O outro processo teve desfecho parecido. Nathercia de Andrade Rabelo xingou funcionários da padaria Belini, na Asa Sul, dizendo, entre outras ofensas, que um deles “não chega nem aos pés do Michael Jackson, que ficou branco e fez plástica no nariz”. O juiz a absolveu do crime de injúria racial, embora tenha confirmado a autoria e materialidade do crime. Ao analisar os autos, o magistrado levou em consideração exame pericial que comprovou ser a ré portadora de transtorno afetivo bipolar à época dos fatos.
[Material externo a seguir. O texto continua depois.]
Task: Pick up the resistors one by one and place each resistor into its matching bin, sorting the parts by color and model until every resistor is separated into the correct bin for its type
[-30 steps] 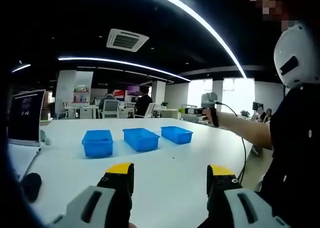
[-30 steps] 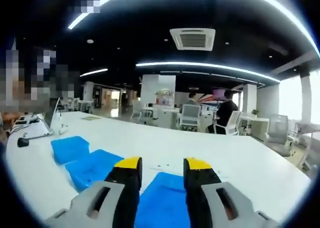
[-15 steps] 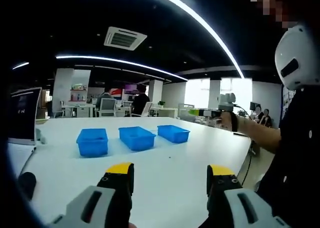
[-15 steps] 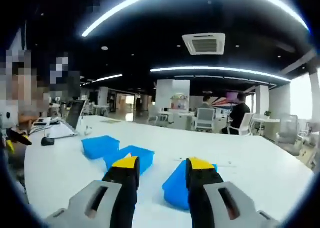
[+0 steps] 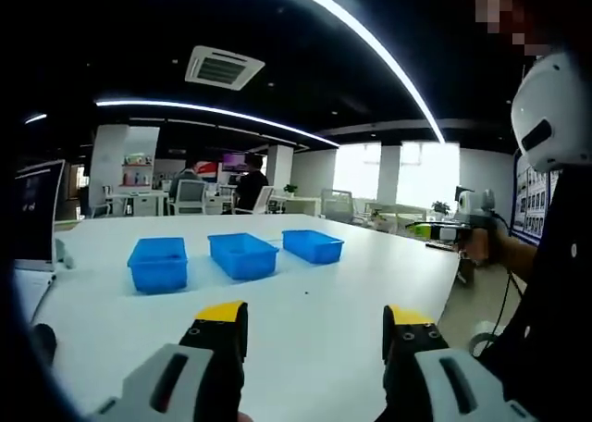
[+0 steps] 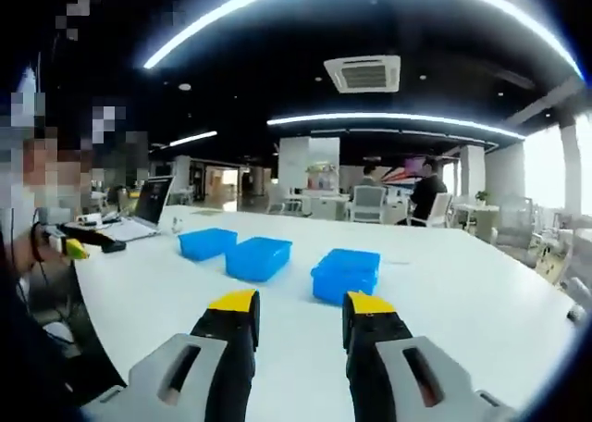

Na sentença, aplicou medida de segurança de tratamento ambulatorial pelo prazo de 1 ano, 2 meses e 12 dias.
Ocorrências
De acordo com dados do Anuário Brasileiro de Segurança Pública 2020, divulgado em outubro, enquanto os registros de injúria racial em todo o Brasil tiveram alta de 23,4%, entre 2018 (9.110 casos) e 2019 (11.467 casos), os de crime de racismo diminuíram 14% no mesmo período, com 1.429 ocorrências.
Nota do IFB
Sobre o professor Rones Silva Borges, o IFB informou, por meio da Assessoria de Imprensa, que o caso em questão está sendo tratado na Justiça, ainda sem trânsito em julgado. A instituição diz que se manifesta contra qualquer forma de discriminação e violência.
“Ao longo dos seus quase 12 anos de existência, o IFB tem guiado sua atuação em conformidade com o estabelecido em sua Visão institucional: ‘Consolidar-se no DF como instituição pública de excelência em Educação Profissional e Tecnológica, pesquisa aplicada e extensão, ofertante de formação inovadora, inclusiva, pautada no respeito à diversidade e à sustentabilidade, de forma integrada com a sociedade’.
Somos 1,3 mil servidores e quase 20 mil estudantes das mais variadas origens, raças, gêneros, idades, crenças e classes. Temos orgulho, como escola pública, de espelhar a diversidade e a pluralidade brasileira em nossa instituição.
Nesta data simbólica, 20 de novembro, onde se celebra o Dia da Consciência Negra, o IFB reafirma seu compromisso em prol de uma sociedade mais justa, fraterna e antirracista. É sobre este e outros temas correlatos que na próxima semana promoveremos o IX Sernegra, evento de reflexões sobre Negritude, Gênero e Raça do IFB.”